YOUR OBJECTIVE
All of the data below must be reproduced word for word, but without its images.

DATA
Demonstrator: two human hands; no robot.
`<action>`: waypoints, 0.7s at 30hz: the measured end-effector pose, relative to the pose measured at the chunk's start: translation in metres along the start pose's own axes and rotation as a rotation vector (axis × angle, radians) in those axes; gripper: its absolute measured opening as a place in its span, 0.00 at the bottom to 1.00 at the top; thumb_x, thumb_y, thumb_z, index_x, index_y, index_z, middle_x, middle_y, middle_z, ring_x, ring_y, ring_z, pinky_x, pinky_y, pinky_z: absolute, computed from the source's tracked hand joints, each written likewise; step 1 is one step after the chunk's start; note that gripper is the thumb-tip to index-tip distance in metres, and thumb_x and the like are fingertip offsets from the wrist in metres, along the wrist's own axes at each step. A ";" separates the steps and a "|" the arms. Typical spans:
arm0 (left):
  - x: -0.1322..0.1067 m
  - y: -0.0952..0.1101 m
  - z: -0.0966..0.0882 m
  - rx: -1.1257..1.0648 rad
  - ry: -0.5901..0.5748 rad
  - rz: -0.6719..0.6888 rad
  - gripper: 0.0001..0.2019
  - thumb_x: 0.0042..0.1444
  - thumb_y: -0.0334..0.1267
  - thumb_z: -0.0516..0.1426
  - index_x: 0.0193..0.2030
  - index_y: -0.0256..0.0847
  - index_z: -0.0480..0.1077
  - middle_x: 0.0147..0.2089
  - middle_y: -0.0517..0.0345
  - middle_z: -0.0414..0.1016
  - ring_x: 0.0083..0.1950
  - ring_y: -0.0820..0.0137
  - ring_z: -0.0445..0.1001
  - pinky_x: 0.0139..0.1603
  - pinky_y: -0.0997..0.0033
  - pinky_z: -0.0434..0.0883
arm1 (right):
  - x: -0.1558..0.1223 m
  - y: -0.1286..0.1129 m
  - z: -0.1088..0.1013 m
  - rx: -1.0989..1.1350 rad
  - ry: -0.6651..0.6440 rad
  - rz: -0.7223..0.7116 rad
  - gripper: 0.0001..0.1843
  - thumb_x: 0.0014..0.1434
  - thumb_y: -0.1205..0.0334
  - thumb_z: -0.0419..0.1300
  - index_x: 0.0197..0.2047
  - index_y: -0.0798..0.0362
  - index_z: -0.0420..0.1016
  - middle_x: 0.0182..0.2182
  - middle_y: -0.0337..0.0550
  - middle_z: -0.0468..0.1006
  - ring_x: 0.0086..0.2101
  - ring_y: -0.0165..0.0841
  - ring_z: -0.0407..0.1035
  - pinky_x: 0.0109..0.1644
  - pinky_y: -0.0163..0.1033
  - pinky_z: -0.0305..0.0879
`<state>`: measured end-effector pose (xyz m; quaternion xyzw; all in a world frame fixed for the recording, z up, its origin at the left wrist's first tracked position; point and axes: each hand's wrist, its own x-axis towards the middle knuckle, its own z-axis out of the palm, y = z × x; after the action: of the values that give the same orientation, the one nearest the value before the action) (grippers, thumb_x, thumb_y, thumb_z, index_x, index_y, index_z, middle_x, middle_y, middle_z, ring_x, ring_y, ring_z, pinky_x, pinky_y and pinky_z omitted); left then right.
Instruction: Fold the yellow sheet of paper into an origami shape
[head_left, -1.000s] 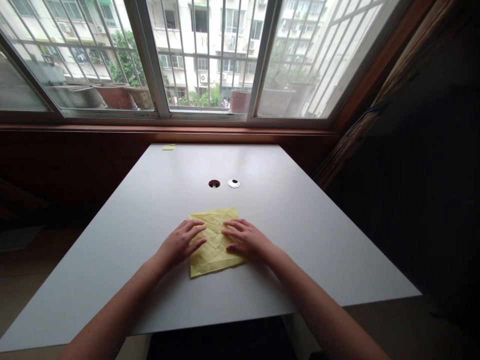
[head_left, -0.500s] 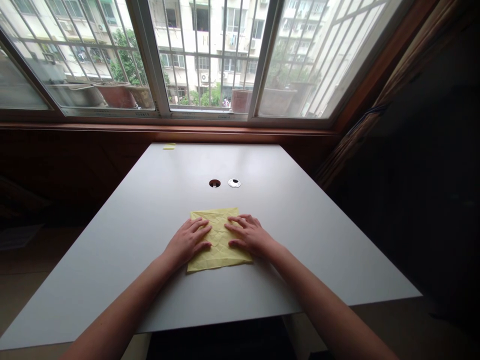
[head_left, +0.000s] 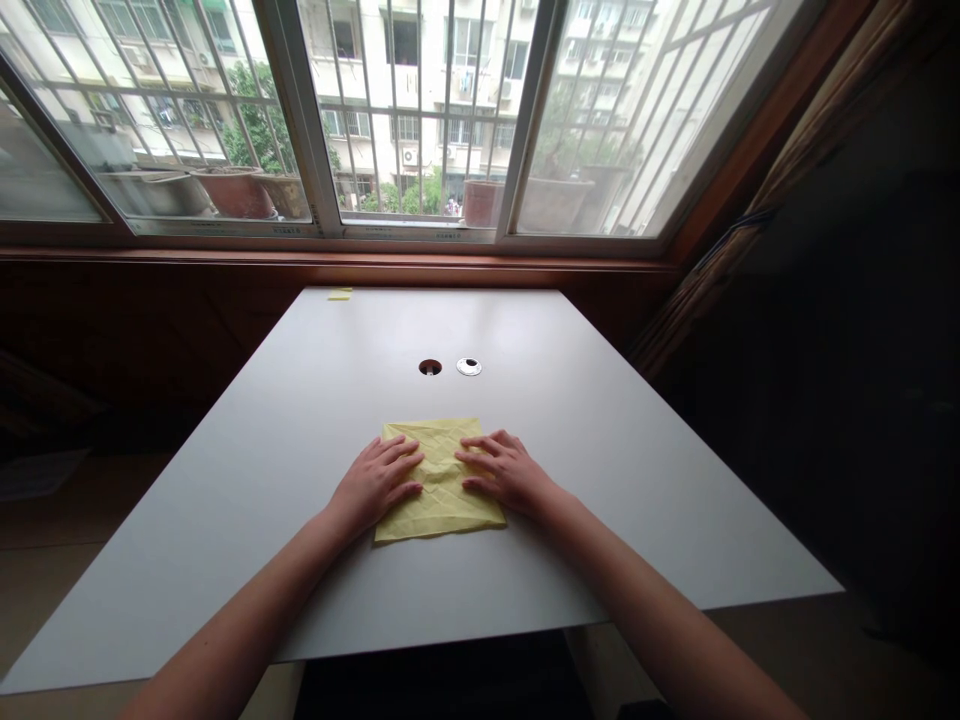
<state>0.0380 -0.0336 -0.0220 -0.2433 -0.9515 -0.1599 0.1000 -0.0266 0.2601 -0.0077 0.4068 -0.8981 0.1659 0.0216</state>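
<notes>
A creased yellow cloth (head_left: 441, 505) lies spread out on the white table (head_left: 247, 480). My left hand (head_left: 379, 478) rests on the cloth's left side, fingers stretched and spread apart. On its right side lies my right hand (head_left: 510, 475), also flat with the fingers apart. Both sets of fingertips point inward, with a strip of wrinkled cloth showing between them. Neither hand grips the cloth; the palms are partly hidden from above.
Beyond the cloth are a round hole (head_left: 430, 368) in the tabletop and a white ring-shaped cover (head_left: 469, 367) beside it. A yellow strip (head_left: 340, 294) sits at the far left edge. Behind stands a barred window (head_left: 420, 120); a curtain (head_left: 750, 240) hangs at the right.
My right hand has shifted very slightly to the right. The creases in the middle of the cloth have changed shape, and its far edge looks straighter. My left hand is nearly still.
</notes>
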 end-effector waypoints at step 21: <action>0.015 0.009 0.006 -0.080 0.114 -0.006 0.13 0.63 0.44 0.57 0.53 0.49 0.75 0.58 0.54 0.73 0.58 0.61 0.70 0.60 0.55 0.71 | 0.011 -0.009 0.016 -0.052 0.084 -0.021 0.23 0.63 0.41 0.56 0.59 0.34 0.72 0.58 0.41 0.70 0.52 0.45 0.60 0.60 0.53 0.57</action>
<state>0.0287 -0.0180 -0.0215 -0.2348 -0.9378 -0.2117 0.1436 -0.0258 0.2420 -0.0183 0.4083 -0.8960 0.1593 0.0717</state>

SOLUTION TO THE EXERCISE
Demonstrator: two human hands; no robot.
`<action>`: waypoints, 0.7s at 30hz: the measured end-effector pose, relative to the pose measured at the chunk's start: translation in metres along the start pose's own axes and rotation as a rotation vector (axis × angle, radians) in those axes; gripper: its absolute measured opening as a place in its span, 0.00 at the bottom to 1.00 at the top; thumb_x, thumb_y, thumb_z, index_x, index_y, index_z, middle_x, middle_y, middle_z, ring_x, ring_y, ring_z, pinky_x, pinky_y, pinky_z: absolute, computed from the source's tracked hand joints, each written likewise; step 1 is one step after the chunk's start; note that gripper is the thumb-tip to index-tip distance in metres, and thumb_x and the like are fingertip offsets from the wrist in metres, along the wrist's own axes at each step. A ";" separates the steps and a "|" the arms. Typical spans:
arm0 (left):
  - x: -0.1322..0.1067 m
  - y: -0.0952..0.1101 m
  - z: -0.0966..0.0882 m
  - rx: -1.1257..1.0648 rad
  - ry: -0.5901..0.5748 rad
  - rz: -0.6719..0.6888 rad
  - gripper: 0.0001..0.2019
  - thumb_x: 0.0042..0.1444
  - thumb_y: -0.0334..0.1267
  - thumb_z: -0.0516..0.1426
  - index_x: 0.0193..0.2030
  - index_y: -0.0256..0.0847
  - index_z: -0.0480..0.1077
  - middle_x: 0.0147..0.2089
  - middle_y: -0.0517..0.0345
  - middle_z: -0.0414..0.1016
  - ring_x: 0.0083..0.1950
  - ring_y: -0.0820..0.0137
  - ring_z: -0.0445..0.1001
  - pinky_x: 0.0139..0.1603
  - pinky_y: -0.0997..0.0033
  - pinky_z: -0.0434..0.0883
arm1 (right):
  - x: -0.1558..0.1223 m
  - y: -0.1286..0.1129 m
  - z: -0.1088..0.1013 m
  - rx: -1.0989..1.1350 rad
  - ry: -0.6651..0.6440 rad
  - rz: -0.7223..0.7116 rad
  - gripper: 0.0001..0.1843
  - thumb_x: 0.0014..0.1434
  - thumb_y: -0.1205..0.0334
  - thumb_z: -0.0419..0.1300
  - index_x: 0.0197..0.2047
  - index_y: -0.0798..0.0362
  - index_z: -0.0420..0.1016
  - middle_x: 0.0182..0.2182
  - middle_y: -0.0337..0.0550
  - middle_z: -0.0468..0.1006
  - ring_x: 0.0086..0.2101
  - ring_y: -0.0165..0.0841
  - ring_z: -0.0407..0.1035
  - pinky_x: 0.0109..0.1644
  - pinky_y: -0.0163..0.1033
  - pinky_z: -0.0305..0.0879
`<state>`: measured end-effector pose (xyz m; quaternion xyzw; all in a world frame fixed for the recording, z up, its origin at the left wrist's first tracked position; point and axes: each hand's wrist, its own x-axis towards the middle knuckle, its own z-axis out of the palm, y = z × x; after the action: of the values that give the same orientation, the one nearest the value before the action) (grippers, thumb_x, thumb_y, thumb_z, index_x, index_y, index_z, middle_x, middle_y, middle_z, ring_x, ring_y, ring_z, pinky_x, pinky_y and pinky_z omitted); left then right.
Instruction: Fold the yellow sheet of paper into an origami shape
[head_left, -1.000s] 
[head_left, -0.500s] 
[head_left, +0.000s] 
<state>0.0380 -0.0336 -0.0220 -0.2433 -0.9515 -0.1599 0.1000 -0.0266 0.2601 -0.0077 0.4068 -0.8981 0.1659 0.0216</state>
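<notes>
A creased yellow cloth (head_left: 441, 505) lies spread out on the white table (head_left: 247, 480). My left hand (head_left: 379, 478) rests on the cloth's left side, fingers stretched and spread apart. On its right side lies my right hand (head_left: 510, 475), also flat with the fingers apart. Both sets of fingertips point inward, with a strip of wrinkled cloth showing between them. Neither hand grips the cloth; the palms are partly hidden from above.
Beyond the cloth are a round hole (head_left: 430, 368) in the tabletop and a white ring-shaped cover (head_left: 469, 367) beside it. A yellow strip (head_left: 340, 294) sits at the far left edge. Behind stands a barred window (head_left: 420, 120); a curtain (head_left: 750, 240) hangs at the right.
My right hand has shifted very slightly to the right. The creases in the middle of the cloth have changed shape, and its far edge looks straighter. My left hand is nearly still.
</notes>
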 end-effector waypoints at step 21: <action>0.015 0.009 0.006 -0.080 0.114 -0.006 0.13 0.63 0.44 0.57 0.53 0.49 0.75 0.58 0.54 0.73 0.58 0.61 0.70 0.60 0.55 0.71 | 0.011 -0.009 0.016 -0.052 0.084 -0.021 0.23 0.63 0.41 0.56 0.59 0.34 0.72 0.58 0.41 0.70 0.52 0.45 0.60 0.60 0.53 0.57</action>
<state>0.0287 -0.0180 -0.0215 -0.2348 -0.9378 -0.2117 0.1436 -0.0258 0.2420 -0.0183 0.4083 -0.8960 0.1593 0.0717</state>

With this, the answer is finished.